Brief:
The reply should contain every line of the data, repeated exactly, and no pictures.

Information shown:
┌──

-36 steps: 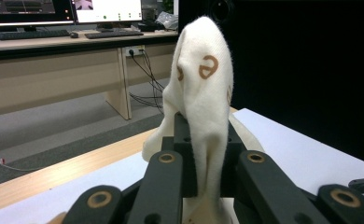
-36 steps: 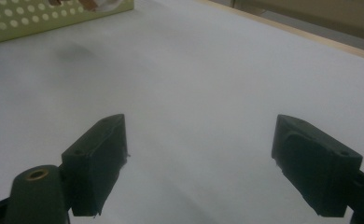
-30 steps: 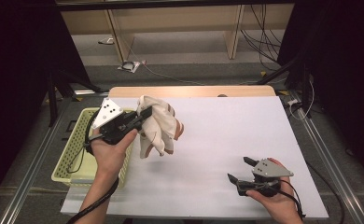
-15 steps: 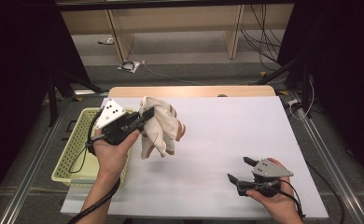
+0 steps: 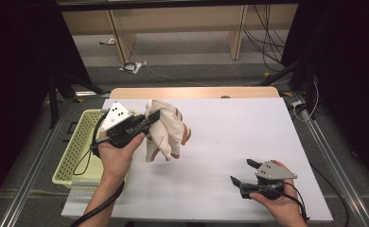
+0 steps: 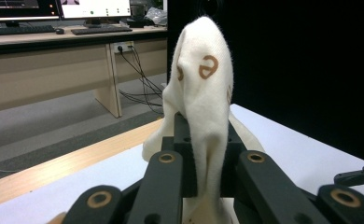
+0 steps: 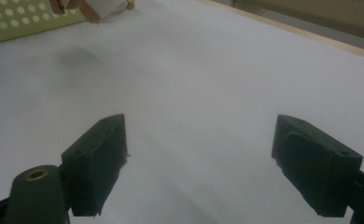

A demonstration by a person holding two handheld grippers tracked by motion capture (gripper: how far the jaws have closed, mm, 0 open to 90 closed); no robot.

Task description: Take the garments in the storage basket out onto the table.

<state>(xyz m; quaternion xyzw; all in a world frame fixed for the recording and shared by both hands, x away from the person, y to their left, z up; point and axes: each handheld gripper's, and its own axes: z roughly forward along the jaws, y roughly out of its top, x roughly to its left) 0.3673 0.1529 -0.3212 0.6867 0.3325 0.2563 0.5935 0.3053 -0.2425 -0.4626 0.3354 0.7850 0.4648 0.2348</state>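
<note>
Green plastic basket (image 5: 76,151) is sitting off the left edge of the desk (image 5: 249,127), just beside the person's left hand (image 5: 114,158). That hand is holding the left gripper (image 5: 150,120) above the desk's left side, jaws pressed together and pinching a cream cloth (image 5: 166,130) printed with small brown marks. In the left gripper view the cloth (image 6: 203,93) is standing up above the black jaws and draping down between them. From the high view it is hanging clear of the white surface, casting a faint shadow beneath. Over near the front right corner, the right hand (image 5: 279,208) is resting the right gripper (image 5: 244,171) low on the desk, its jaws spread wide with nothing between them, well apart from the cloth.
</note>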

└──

Solution:
-36 steps: 
-36 steps: 
-30 steps: 
-15 steps: 
+0 steps: 
+0 steps: 
+0 steps: 

A demonstration by a person holding two handheld grippers tracked by motion capture (gripper: how far the jaws have closed, mm, 0 open to 90 closed); no robot.

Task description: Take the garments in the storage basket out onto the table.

<state>(xyz m; quaternion xyzw; all in a world frame fixed for the recording and shared by both hands, x away from the person, y to their left, z up; point and axes: each handheld gripper's, and its own axes: z roughly forward along the jaws, y roughly out of its top, x roughly to its left) 0.3673 0.1529 -0.3212 0.6867 0.3325 0.2563 0.5935 0.3053 -0.2425 -0.4626 0.3354 0.7850 0.4648 0.2348</state>
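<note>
Green plastic basket (image 5: 76,151) is sitting off the left edge of the desk (image 5: 249,127), just beside the person's left hand (image 5: 114,158). That hand is holding the left gripper (image 5: 150,120) above the desk's left side, jaws pressed together and pinching a cream cloth (image 5: 166,130) printed with small brown marks. In the left gripper view the cloth (image 6: 203,93) is standing up above the black jaws and draping down between them. From the high view it is hanging clear of the white surface, casting a faint shadow beneath. Over near the front right corner, the right hand (image 5: 279,208) is resting the right gripper (image 5: 244,171) low on the desk, its jaws spread wide with nothing between them, well apart from the cloth.
</note>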

No further output is required here.